» Exercise instructions
Check each line of the data, and copy those where "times" appears.

Information given: Begin

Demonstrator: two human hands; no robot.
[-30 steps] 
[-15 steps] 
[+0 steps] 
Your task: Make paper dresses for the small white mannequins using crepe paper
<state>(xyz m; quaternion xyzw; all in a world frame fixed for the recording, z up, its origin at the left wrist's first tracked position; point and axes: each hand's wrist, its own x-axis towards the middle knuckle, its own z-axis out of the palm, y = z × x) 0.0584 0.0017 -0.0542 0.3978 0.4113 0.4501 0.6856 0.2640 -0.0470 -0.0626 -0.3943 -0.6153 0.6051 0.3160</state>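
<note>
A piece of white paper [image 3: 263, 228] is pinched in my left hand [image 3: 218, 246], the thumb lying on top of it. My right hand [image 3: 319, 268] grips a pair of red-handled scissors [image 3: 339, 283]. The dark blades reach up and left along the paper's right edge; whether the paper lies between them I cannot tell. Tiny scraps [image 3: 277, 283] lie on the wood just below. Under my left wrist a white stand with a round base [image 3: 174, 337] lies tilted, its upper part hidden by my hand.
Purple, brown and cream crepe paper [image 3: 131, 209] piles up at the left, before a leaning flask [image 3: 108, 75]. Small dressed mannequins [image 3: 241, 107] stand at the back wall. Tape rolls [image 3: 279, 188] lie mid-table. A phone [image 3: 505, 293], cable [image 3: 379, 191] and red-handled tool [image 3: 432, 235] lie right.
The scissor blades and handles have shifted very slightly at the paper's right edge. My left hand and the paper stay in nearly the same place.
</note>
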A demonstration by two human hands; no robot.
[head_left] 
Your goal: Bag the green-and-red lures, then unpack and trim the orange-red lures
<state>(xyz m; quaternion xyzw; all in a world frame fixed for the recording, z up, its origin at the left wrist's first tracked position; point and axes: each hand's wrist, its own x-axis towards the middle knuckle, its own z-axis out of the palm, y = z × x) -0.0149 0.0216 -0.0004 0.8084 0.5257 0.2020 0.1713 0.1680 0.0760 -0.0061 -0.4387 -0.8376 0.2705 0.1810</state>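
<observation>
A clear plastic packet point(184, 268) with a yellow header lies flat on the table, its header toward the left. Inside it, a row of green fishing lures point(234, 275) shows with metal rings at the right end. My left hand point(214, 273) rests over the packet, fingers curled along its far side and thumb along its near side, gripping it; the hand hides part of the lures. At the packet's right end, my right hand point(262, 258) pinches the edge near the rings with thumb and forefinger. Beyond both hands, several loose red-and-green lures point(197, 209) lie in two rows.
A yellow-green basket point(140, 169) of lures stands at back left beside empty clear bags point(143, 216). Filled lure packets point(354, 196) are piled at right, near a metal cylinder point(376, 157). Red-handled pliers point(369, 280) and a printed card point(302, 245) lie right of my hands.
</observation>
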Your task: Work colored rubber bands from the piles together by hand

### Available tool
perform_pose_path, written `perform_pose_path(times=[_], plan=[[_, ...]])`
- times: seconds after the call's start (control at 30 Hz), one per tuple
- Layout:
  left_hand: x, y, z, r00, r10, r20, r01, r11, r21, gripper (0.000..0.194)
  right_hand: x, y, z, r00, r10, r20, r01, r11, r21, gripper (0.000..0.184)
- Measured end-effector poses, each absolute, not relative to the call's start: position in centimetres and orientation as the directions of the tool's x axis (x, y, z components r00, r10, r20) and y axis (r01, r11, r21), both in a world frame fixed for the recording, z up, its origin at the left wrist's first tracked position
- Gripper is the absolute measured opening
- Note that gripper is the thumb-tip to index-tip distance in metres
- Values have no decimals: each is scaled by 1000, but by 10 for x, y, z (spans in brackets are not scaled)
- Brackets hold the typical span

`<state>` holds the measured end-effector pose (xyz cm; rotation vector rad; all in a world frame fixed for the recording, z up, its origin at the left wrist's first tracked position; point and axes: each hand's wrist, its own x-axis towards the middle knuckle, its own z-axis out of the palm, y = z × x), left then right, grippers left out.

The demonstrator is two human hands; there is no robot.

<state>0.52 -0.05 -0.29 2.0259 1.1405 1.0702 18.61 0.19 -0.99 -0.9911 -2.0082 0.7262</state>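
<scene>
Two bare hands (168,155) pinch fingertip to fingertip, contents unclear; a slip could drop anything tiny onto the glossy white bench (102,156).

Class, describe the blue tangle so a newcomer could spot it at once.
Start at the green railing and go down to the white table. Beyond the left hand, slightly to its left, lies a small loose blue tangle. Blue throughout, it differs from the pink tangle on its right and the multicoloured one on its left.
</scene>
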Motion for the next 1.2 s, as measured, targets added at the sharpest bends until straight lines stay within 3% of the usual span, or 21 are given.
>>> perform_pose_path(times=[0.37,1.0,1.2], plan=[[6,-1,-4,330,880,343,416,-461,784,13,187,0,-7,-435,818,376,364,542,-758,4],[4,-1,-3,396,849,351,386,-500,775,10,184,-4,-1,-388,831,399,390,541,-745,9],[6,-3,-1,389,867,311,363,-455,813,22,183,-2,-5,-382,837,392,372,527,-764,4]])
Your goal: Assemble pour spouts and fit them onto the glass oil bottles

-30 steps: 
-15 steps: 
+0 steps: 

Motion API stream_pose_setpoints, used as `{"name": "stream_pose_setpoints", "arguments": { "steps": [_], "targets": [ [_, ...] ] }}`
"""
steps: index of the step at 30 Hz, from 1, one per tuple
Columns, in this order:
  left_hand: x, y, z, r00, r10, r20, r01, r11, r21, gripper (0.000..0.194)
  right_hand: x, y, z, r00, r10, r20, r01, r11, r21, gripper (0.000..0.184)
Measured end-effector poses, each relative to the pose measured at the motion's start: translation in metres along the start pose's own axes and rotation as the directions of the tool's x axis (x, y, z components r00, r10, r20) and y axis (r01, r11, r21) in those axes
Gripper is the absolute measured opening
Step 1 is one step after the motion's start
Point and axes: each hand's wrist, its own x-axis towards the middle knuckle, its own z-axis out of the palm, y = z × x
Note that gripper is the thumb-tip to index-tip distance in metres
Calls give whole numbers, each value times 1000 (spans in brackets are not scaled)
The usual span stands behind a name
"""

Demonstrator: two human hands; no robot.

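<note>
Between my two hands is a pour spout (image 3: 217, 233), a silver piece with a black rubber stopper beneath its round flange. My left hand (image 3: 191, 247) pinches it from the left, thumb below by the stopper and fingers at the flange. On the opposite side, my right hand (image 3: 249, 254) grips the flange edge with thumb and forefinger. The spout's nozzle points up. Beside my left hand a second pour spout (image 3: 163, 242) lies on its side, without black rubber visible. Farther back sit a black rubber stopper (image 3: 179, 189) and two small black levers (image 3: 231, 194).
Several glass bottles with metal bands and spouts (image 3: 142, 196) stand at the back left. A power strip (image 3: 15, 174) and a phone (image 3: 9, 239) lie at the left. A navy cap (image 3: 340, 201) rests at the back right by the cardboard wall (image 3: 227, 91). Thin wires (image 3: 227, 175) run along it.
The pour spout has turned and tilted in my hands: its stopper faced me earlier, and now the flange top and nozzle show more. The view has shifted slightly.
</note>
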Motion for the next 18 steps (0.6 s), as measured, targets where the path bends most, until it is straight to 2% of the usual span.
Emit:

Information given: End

» Answer to this exercise
perform_pose_path, written `perform_pose_path(times=[_], plan=[[_, ...]])`
- times: seconds after the call's start (control at 30 Hz), one per tuple
>>> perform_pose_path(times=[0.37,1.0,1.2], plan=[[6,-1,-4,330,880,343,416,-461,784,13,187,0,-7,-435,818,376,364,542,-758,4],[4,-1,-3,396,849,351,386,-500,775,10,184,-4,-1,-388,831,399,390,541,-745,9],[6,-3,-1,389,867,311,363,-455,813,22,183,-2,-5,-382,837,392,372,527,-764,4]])
Calls give whole numbers, each value times 1000 (spans in brackets are not scaled)

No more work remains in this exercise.